Copy out each line from the material where the word "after" is found.

####################

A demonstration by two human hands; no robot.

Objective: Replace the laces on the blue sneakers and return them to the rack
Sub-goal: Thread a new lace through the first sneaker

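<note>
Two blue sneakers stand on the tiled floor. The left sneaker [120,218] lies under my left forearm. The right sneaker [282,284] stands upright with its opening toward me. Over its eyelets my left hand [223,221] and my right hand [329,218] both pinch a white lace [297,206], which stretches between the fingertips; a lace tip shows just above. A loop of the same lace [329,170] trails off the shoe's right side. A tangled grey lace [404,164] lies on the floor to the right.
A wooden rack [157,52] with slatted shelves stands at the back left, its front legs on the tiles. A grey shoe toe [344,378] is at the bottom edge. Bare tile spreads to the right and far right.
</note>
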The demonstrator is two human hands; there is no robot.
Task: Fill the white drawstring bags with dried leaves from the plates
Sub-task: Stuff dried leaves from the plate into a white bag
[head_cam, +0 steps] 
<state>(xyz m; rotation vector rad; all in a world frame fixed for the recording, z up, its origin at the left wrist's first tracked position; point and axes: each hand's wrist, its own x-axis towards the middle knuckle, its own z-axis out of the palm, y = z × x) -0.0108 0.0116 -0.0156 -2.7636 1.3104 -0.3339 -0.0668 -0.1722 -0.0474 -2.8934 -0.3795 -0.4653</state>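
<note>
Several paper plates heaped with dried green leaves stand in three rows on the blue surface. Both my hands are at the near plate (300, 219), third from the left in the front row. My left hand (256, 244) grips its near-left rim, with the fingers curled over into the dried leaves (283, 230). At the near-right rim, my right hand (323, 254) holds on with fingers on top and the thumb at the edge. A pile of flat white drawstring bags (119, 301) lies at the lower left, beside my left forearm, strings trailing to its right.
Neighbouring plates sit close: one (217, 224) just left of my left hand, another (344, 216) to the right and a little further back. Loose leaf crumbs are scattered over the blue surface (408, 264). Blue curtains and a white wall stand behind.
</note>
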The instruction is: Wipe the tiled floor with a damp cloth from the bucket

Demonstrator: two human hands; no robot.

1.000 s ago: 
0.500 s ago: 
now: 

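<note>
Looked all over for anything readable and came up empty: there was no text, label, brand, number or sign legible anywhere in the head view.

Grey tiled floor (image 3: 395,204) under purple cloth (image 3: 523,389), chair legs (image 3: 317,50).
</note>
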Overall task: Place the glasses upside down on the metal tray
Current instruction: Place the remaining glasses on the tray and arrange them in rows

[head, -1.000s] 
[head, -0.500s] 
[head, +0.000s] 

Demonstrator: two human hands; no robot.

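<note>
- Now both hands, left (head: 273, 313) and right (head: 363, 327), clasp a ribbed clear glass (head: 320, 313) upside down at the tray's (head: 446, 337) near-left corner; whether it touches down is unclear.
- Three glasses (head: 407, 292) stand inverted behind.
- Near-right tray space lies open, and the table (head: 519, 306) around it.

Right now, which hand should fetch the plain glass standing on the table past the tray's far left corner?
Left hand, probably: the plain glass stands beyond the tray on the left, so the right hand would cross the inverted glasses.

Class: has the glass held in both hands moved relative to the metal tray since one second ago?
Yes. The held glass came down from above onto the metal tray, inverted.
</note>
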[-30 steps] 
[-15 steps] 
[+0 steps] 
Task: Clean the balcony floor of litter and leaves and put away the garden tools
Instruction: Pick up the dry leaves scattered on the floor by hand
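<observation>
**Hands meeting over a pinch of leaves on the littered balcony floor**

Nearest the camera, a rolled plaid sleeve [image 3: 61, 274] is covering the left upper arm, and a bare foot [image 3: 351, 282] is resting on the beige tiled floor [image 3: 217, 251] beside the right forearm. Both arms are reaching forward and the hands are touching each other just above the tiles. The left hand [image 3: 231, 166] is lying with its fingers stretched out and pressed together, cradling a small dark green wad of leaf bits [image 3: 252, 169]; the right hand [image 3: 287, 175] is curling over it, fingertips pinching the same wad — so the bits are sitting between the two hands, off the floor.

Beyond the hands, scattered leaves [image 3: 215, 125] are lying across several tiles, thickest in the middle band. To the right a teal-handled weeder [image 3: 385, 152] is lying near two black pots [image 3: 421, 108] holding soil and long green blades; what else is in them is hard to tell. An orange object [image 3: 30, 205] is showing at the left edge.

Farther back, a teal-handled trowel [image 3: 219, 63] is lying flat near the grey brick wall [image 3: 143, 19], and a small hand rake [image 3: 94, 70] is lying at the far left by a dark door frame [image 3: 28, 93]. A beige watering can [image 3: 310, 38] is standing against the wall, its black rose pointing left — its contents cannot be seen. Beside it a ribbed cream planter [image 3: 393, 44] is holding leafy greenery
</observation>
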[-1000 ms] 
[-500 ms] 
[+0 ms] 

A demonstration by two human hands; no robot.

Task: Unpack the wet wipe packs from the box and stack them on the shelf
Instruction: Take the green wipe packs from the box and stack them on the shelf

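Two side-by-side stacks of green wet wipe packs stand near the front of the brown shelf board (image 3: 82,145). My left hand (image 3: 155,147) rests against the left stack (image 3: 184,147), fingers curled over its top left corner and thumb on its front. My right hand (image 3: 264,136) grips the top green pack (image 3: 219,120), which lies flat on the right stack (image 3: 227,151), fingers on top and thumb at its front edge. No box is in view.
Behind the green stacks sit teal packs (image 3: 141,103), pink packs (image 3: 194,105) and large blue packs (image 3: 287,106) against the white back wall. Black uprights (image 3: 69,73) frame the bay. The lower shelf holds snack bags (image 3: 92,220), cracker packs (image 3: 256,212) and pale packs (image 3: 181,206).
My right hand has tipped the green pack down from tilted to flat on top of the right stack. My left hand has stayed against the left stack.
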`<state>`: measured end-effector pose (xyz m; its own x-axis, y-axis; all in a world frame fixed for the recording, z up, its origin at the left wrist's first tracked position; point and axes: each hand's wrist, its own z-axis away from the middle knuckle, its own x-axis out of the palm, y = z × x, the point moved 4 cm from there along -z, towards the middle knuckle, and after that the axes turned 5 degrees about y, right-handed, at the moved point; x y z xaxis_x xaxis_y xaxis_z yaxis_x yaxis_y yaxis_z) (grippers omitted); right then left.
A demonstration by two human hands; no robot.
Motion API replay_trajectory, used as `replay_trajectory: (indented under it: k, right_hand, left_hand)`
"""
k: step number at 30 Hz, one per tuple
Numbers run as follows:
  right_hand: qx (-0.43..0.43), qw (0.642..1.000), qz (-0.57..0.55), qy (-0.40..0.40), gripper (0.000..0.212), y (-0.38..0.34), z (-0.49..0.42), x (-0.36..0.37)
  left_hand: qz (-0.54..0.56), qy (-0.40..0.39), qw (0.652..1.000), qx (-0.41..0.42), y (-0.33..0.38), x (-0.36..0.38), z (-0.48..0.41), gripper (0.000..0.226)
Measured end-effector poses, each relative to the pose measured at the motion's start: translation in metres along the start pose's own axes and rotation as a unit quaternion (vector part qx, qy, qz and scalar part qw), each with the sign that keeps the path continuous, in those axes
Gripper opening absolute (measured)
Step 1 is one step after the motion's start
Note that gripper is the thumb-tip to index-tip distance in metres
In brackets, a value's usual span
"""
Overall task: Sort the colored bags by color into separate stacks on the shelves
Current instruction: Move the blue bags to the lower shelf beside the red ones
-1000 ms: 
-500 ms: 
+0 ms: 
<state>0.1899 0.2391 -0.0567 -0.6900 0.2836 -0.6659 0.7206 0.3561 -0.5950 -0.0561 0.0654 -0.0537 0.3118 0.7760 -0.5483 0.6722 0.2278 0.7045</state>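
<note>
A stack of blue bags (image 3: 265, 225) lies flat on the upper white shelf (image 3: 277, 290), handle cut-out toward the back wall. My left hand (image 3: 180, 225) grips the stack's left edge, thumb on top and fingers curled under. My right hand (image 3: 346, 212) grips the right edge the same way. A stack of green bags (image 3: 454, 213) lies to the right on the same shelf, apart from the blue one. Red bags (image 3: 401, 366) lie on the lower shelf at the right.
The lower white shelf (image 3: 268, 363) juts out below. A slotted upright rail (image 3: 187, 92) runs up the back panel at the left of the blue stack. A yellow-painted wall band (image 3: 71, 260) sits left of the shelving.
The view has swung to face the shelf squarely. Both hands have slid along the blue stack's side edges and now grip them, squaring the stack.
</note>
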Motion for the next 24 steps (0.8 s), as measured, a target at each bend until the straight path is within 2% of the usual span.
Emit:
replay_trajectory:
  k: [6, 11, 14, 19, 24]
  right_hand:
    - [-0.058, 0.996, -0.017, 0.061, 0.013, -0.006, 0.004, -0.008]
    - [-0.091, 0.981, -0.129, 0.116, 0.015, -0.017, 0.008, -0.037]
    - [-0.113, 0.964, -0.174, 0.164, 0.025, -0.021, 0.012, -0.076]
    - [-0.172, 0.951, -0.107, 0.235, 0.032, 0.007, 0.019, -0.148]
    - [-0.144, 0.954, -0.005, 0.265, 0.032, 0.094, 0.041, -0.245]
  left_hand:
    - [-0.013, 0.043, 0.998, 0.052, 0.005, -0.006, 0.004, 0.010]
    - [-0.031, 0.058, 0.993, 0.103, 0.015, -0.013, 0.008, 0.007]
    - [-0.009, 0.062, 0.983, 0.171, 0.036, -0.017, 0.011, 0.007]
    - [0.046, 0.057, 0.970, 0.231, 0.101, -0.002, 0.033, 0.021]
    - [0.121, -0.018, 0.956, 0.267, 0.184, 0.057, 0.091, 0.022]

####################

● ANSWER TO THE EXERCISE
`<state>`: measured end-effector pose (xyz m; its own x-axis, y-axis; all in a world frame fixed for the recording, z up, its origin at the left wrist's first tracked position; point and axes: each hand's wrist, its own z-axis away from the middle knuckle, its own x-axis out of the palm, y = z × x, the point moved 4 cm from there along -z, towards the middle knuckle, and after that the axes turned 5 degrees about y, right-handed, at the moved point; x y z xaxis_x xaxis_y xaxis_z yaxis_x yaxis_y yaxis_z) (grippers omitted); right then left.
Step 1 is one step after the motion's start

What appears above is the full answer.